Una "decisione difficile", si legge ancora nella comunicazione. Il Salone avrebbe dovuto svolgersi a Milano il 21 e 22 maggio in uno spazio di via Mecenate, alla periferia est della città. L'annuncio dello sbarco in Italia era stato accolto con molti interrogativi: in Italia la legge sulla procreazione medicalmente assistita proibisce la pubblicità e la promozione di tecniche di surrogazione di maternità (la Gravidanza per altri) e anche della donazione di gameti. Naturalmente gli organizzatori avevano assicurato che nulla di tutto questo sarebbe accaduto, ma avendo ben presente ciò che è successo ad esempio alla analoga fiera che si è svolta a Parigi all'inizio di settembre 2021, qualche dubbio è lecito. Anche in Francia l'utero in affitto è vietato così come la sua pubblicizzazione, ma questo divieto non è stato rispettato, come abbiamo documentato, da sponsor, seminari, promozioni di cliniche estere tutto compreso.

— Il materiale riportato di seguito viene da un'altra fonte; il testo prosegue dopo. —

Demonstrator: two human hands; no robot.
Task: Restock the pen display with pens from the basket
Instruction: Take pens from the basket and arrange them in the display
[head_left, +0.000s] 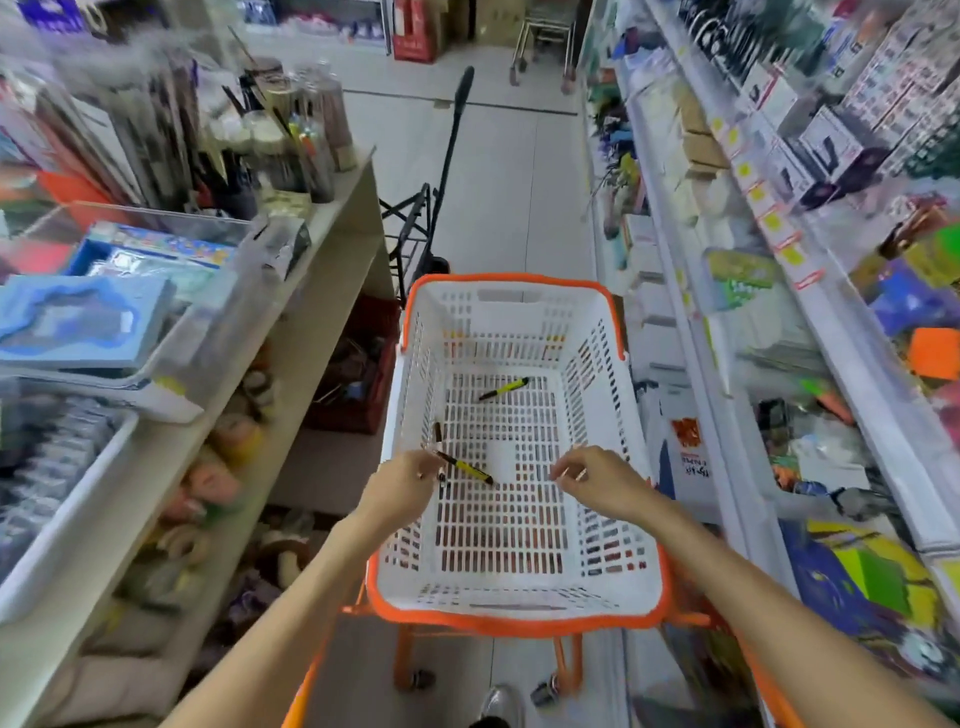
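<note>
A white slotted basket (519, 613) with an orange rim sits on an orange cart in the aisle below me. One yellow and black pen (504, 388) lies on the basket floor near its far end. My left hand (400, 486) is over the basket's left side, fingers closed on another yellow and black pen (465, 467) that points right, with a dark pen (438, 431) sticking up from the same grip. My right hand (597, 478) hovers over the right side, fingers pinched on a thin pale stick-like item (571, 474). The pen display (291, 135) with cups of pens stands on the left counter.
A beige counter (332, 249) with clear trays and boxed goods runs along the left, with shelves of toys under it. White shelving (727, 322) full of packaged goods lines the right. A black folding trolley (431, 208) stands in the aisle beyond the basket.
</note>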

Sta di fatto che la notizia che a Milano ci sarebbe stata per la prima volta una fiera che commercializza servizi sanitari legati alla nascita di bambini aveva suscitato numerose perplessità. Il senatore Gasparri aveva presentato una interrogazione al ministero della Salute in cui chiedeva di "evitare in Italia qualsiasi azione illegale che facendo leva sulla voglia di genitorialità sfrutta persone deboli, in questo caso soprattutto donne, e non ha alcun rispetto per la vita dei bambini, trattati come un prodotto da banco".

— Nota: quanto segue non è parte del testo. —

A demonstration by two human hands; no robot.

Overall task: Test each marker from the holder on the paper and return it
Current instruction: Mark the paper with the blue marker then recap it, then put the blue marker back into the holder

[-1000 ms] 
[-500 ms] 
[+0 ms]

Nella stessa città di Milano la notizia non aveva lasciato indifferente le associazioni femministe mobilitate contro la legalizzazione della maternità surrogata. Con una lettera aperta al sindaco Giuseppe Sala, la Rete per l’inviolabilità del corpo femminile aveva denunciato la visione mercantilista della vita umana e del corpo femminile che sta dietro alle pratiche che vengono suggerite in saloni di questo tipo e aveva chiesto un intervento delle autorità: «Nello spazio, ancorché privato, si preannuncia un reato ai sensi della legge 40/2004 che non solo vieta e sanziona la gestazione per altri realizzata in Italia, ma punisce anche la semplice propaganda, là dove afferma che "Chiunque, in qualsiasi forma, realizza, organizza o pubblicizza la commercializzazione di gameti o di embrioni o la surrogazione di maternità è punito con la reclusione da tre mesi a due anni e con la multa da 600.000 a un milione di euro" (articolo 12, comma 6)». Infine, la consigliera comunale dell’opposizione Deborah Giovanati (Lega) aveva firmato una interrogazione urgente al sindaco e all’assessore alla Parità del Comune di Milano, mentre il segretario del Centro di aiuto alla Vita Mangiagalli Francesco Migliarese aveva suggerito che «la vita umana non si manipola, non si compra e non si vende» e chiedeva che il sindaco «impedisca lo svolgimento di questa controversa iniziativa commerciale».

Almeno per un altro anno, comunque, il pericolo è scongiurato.